* NY Fed manufacturing data negative for 4th straight month
* 10-year notes briefly rise after NY Fed data
* Paris attacks unlikely to keep Fed from Dec. rate increase
By Tariro Mzezewa
Nov 16 (Reuters) - U.S. Treasuries prices rose modestly on Monday on concerns over Friday’s attacks in Paris, though the gains were pared as investors calculated that the U.S. Federal Reserve was still on track to raise interest rates in December.
Treasury futures prices had risen on Sunday in the wake of the deadly attacks, with analysts citing uncertainty as a catalyst for a risk-off trade.
“The scope of the attacks has become clearer and uncertainty has abated for the time being, but part of it undoubtedly has to do with the calculation that this is still unlikely to move the Fed from a December hike,” wrote Aaron Kohli, interest rates strategist at BMO Capital Markets in New York.
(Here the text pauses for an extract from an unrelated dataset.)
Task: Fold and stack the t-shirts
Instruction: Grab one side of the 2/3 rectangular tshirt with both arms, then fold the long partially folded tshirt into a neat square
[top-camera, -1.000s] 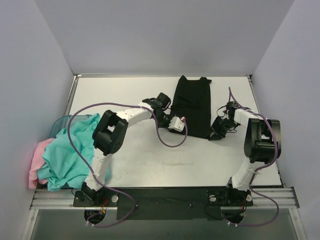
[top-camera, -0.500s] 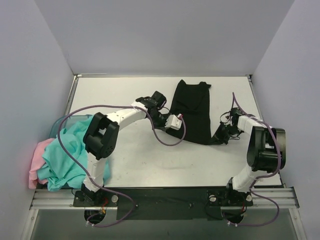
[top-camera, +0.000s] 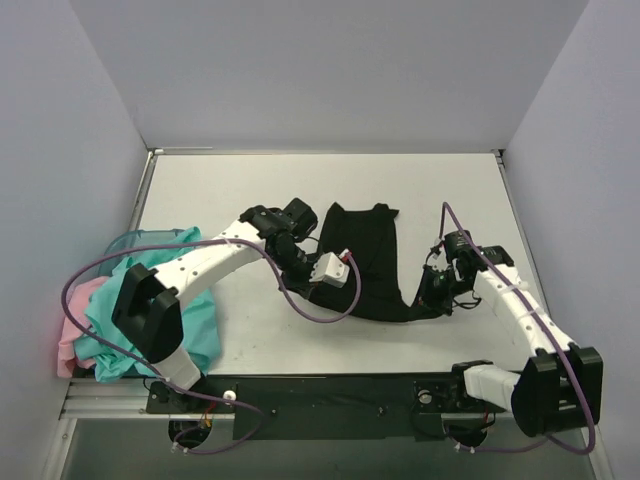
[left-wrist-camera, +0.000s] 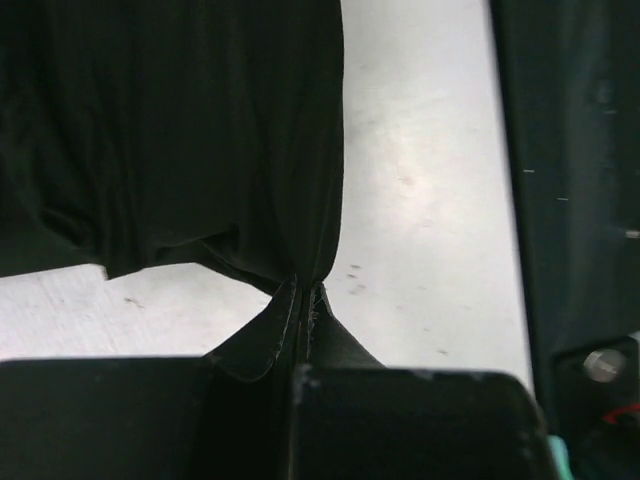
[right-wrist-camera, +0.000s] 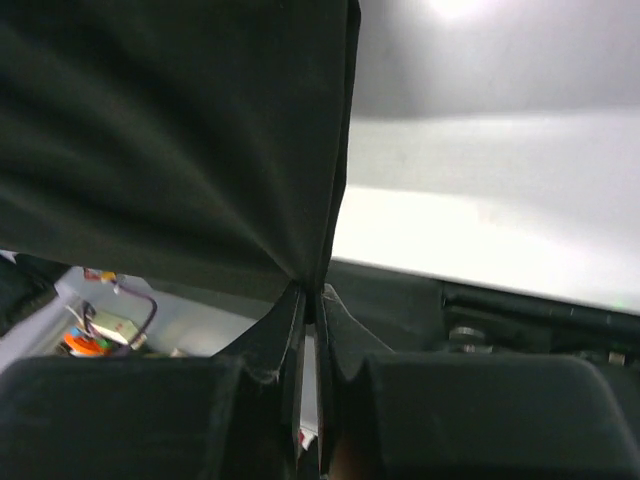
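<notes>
Black t-shirt (top-camera: 366, 258) at mid-table, spread across the white table (top-camera: 250, 190), collar end toward the back wall. Pinched at its near left corner by the left gripper (left-wrist-camera: 302, 296), jaws clamped tight on a gathered fold. Gripped likewise at the near right corner by the right gripper (right-wrist-camera: 310, 298), cloth fanning out from the closed jaws. Heaped at the left edge: teal t-shirts (top-camera: 150, 295) partly over a pink t-shirt (top-camera: 72, 318), against a teal bin rim (top-camera: 118, 243).
</notes>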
The yield on benchmark 10-year Treasury notes briefly fell 2 basis points after the New York Fed’s Empire State Manufacturing Survey was negative for the fourth consecutive month, momentarily driving investors into safer government debt.
Treasuries prices had risen on Friday, with yields hitting their lowest in a week, as unexpectedly weak U.S. retail sales and producer data reinforced the view of modest economic growth and tame inflation.
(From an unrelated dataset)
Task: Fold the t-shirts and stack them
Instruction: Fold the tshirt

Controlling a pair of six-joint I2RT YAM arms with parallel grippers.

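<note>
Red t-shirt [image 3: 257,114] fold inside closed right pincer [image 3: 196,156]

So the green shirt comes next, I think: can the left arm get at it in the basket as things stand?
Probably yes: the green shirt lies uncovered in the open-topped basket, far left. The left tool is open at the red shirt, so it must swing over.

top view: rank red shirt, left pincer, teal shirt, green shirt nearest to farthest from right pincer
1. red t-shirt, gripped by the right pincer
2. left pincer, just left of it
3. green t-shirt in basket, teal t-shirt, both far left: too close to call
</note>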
While Friday’s data dialed down some expectations of a December rate hike, a number of Fed officials, including Cleveland Fed President Loretta Mester, signaled that a rate increase is still likely, barring a sharp deterioration in the economy and financial markets.
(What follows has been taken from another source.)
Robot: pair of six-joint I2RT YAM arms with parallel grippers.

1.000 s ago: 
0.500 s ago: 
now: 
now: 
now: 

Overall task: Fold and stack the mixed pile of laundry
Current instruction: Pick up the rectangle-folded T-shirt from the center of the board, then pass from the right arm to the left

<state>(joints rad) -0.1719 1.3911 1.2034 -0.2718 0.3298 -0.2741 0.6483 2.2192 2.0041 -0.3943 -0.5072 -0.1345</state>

Ten-year Treasuries were up 4/32 in price to yield 2.268 percent, down from 2.28 percent late on Friday.
U.S. stocks rose slightly, with investors seeing little long-term economic impact from the attacks.
Analysts and investors are looking to Tuesday’s U.S. consumer price data from the Labor Department and minutes from the Federal Reserve’s October meeting for clues about the likelihood of a December interest rate increase.